A Câmara e “In God We Trust”
O incidente na Câmara Municipal – quando um cidadão foi convidado a se retirar do recinto por se recusar a ficar em pé diante da leitura de um trecho religioso – correu o Brasil, carregado pelas asas da internet. Foi quase unânime a reação negativa dos que se manifestaram nas redes sociais e em meios de comunicação.
Na verdade, a truculência foi lamentável e não se justifica. No entanto – justamente por estarmos em tempos de temporais morais e civilizatórios – deveria, a questão, motivar reflexões e discussões mais sérias e honestas quanto à promiscuidade entre religião e política. O assunto é sério e profundo. Religião – para a imensa maioria da humanidade – é patrimônio intocável. É o terreno do sagrado, da espiritualidade, da fé. Sua existência, no mundo secular, é impossível de ser contestada de maneira universal. No entanto, nos chamados estados laicos – e o Brasil se diz assim – até que ponto esse conúbio igrejas-partidos políticos, religião-política é admissível?
O Ocidente – majoritariamente cristão, em suas diversas denominações – escandaliza-se com nações do Oriente que vivem verdadeiras teocracias. Nelas, é Deus quem governa, através dos princípios dos chamados livros sagrados. Isso, para nós, ocidentais, soa como um absurdo, um atentado às conquistas de direitos humanos nascidas da Renascença, do Iluminismo, da Revolução Francesa e movimentos posteriormente desencadeados. Deu-se a separação oficial entre Igreja e Estado, respeitando-se o direito das pessoas em relação à sua fé e, também, à sua descrença. Mas as relações indefinidas ainda permanecem.
O Estado, por ser laico, não deveria trazer Deus à sua estrutura democrática. No entanto, a começar dos Estados Unidos, a idéia de Deus está presente até mesmo no dinheiro. Está lá na nota de 20 dólares, como esteve na primeira moeda cunhada naquele país, no hino nacional e como símbolo também nacional: “In God We Trust”, “em Deus confiamos”. As discussões em torno disso ainda permanecem, mas são inúteis, pois arraigadas na alma do povo, na vida nacional estadunidense. Há sessões congressuais, de parlamentos – em várias partes do mundo – que são abertas invocando as “bênçãos de Deus”, mesmo que, em seguida, os debates e os conchavos sejam os mais imorais e escandalosos. Aliás, em tribunais, debaixo de crucifixos, quantas injustiças são cometidas sob a “proteção de Deus”?

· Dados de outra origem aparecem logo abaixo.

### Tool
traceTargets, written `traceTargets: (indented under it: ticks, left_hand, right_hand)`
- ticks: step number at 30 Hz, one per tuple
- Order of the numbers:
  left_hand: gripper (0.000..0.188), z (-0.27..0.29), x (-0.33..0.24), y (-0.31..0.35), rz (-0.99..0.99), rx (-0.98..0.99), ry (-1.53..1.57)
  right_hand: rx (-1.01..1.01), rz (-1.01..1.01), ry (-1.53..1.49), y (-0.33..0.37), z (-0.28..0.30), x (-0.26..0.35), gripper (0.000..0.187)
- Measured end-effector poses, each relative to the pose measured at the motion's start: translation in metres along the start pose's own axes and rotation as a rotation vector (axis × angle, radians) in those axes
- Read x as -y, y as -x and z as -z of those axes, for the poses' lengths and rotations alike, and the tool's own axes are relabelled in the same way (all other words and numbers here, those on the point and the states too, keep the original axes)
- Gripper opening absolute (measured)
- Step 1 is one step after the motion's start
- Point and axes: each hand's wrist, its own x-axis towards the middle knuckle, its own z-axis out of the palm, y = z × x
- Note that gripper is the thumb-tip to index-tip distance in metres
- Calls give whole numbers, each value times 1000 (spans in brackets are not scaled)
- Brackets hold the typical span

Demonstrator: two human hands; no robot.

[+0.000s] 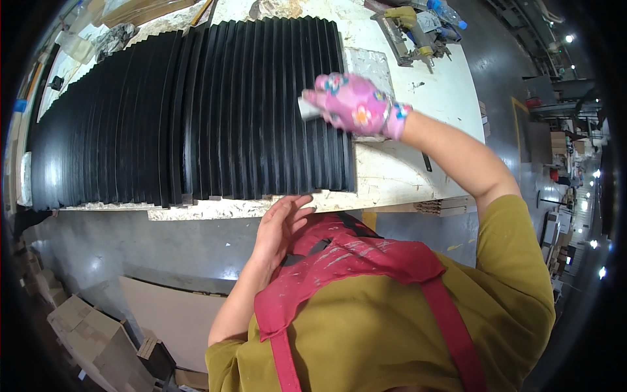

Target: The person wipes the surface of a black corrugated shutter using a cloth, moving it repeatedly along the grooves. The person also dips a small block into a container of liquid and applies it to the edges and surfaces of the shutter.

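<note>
Many long black strips (196,117) lie edge to edge in a ribbed sheet across a white worktable (405,176). My right hand (356,104), in a pink flowered glove, is over the right part of the strips. It grips a small pale grey block (308,108) pressed against them. My left hand (281,225) is bare and holds nothing. Its fingers are apart at the table's near edge, just below the strip ends and beside my red apron (353,261).
A pneumatic nail gun (411,32) and a plastic bottle with a blue cap (447,13) lie at the table's far right corner. Cardboard boxes (91,333) and a flat board (176,313) sit on the grey floor at lower left. Shelving and lights stand far right.
</note>
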Motion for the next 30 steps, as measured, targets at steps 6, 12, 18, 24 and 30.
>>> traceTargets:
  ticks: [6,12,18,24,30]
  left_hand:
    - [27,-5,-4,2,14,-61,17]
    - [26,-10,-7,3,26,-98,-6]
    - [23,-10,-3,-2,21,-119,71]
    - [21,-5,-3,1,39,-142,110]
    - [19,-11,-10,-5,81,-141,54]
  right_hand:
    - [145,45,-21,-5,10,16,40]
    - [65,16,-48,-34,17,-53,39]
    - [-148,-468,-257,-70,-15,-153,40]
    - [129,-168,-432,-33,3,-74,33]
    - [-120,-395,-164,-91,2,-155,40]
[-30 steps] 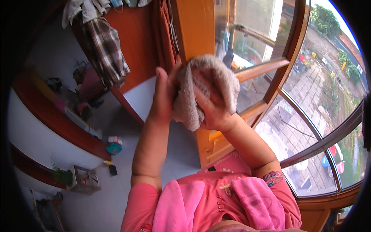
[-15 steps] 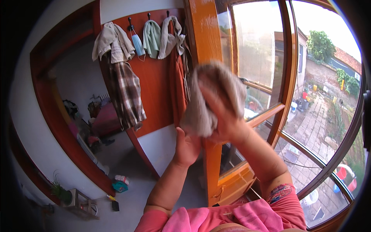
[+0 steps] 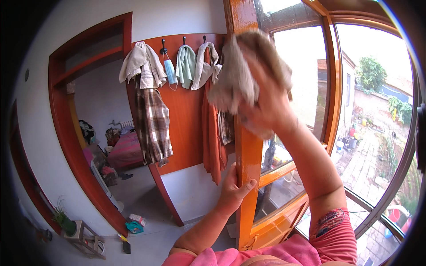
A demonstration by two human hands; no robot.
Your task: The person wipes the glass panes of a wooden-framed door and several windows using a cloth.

Confesso não me alinhar entre os postulam a retirada de símbolos religiosos de edifícios públicos. Igrejas, templos, mesquitas, também estão em espaços públicos. O importante seria, penso eu, dar-se valor ao sagrado ao qual se apela ou que se expõe. Se símbolos forem apenas adereços ou enfeites, não têm qualquer importância de forma que, em assim sendo, poderiam estar lado a lado com nus artísticos. Mas se forem levados a sério, se invocarem o significado de uma ordem moral, se tiverem real e conscientemente um referencial de dignidade – seria, então, o comportamento das pessoas que deveria ser alterado. Com essa simbologia e com essa liturgia, lugares públicos e espaços laicos se assemelham a igrejas. E a mistura entre política e religião é inevitável.
Expulsar o homem da Câmara Municipal foi um ato político ou religioso? Não sei. Mas é hora de nos aprofundarmos mais nessa relação, já que seitas e confissões religiosas estão, cada vez mais, se tornando partidos políticos. Se se dedicarem a atividades laicas, se participarem de atividades políticas – por que isentá-las de taxas e de impostos? Seriam como uma empresa comum. Apenas com produto diferente: comercializam a fé. Bom dia.
A câmara apequenou-se, apesar de ter um número maior de vereadores para a próxima legislatura; escorados em inúmeras eleições e reeleições, nossos pequenos "sobas" dão mostras do provérbio:- "se queres conhecer uma pessoa, dê poder a ela". E os edis mais chegados em religião cristã ignoram a frase de JC:- "A Lei foi feita para o homem e não o homem para a Lei (Mc 2,27-28)", que podemos interpretar como sendo a lei (religiosa ou civil) um caminho para dignificar o homem e não oprimi-lo ou humilhá-lo.
Em nossas notas há também a expressão "Deus seja louvado", se não me engano introduzida no governo Sarney, macaqueando os EEUU.